What needs to be done: Your job is to return every line in the data holding the string "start".

Stored data:
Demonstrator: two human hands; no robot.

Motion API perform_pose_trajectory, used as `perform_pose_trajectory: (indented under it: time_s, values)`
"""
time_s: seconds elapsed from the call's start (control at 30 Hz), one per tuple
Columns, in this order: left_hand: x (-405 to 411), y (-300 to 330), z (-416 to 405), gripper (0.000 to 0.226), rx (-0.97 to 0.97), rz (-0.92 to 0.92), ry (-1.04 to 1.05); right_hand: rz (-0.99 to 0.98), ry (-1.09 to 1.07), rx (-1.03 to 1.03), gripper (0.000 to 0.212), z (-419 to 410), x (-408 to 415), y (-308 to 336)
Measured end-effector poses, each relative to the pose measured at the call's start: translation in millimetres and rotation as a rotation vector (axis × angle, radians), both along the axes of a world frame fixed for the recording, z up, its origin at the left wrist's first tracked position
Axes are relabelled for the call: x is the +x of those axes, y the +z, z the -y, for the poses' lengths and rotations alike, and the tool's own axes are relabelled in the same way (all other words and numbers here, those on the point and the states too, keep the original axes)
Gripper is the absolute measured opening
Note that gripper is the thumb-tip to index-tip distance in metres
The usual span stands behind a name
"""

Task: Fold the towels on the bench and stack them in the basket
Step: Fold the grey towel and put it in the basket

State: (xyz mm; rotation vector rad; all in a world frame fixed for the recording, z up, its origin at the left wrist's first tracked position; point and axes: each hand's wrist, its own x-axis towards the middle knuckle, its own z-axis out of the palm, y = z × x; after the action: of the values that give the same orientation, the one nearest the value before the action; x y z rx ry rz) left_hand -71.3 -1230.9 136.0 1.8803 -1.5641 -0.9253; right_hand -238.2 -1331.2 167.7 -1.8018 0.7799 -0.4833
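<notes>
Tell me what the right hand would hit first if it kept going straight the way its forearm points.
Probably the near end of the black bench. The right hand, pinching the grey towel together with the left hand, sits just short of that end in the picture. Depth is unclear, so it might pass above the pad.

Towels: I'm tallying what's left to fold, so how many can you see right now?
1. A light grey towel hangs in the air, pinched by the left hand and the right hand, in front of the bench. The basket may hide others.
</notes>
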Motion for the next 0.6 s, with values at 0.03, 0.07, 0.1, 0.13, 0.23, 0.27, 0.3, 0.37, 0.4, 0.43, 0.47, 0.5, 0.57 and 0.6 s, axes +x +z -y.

The completed task:
time_s: seconds elapsed from the call's start (control at 30 Hz), one per tuple
Measured end-effector poses, each relative to the pose measured at the call's start: translation in millimetres and rotation as a rotation vector (axis × angle, radians), both along the axes of a world frame fixed for the recording, z up, its origin at the left wrist's first tracked position

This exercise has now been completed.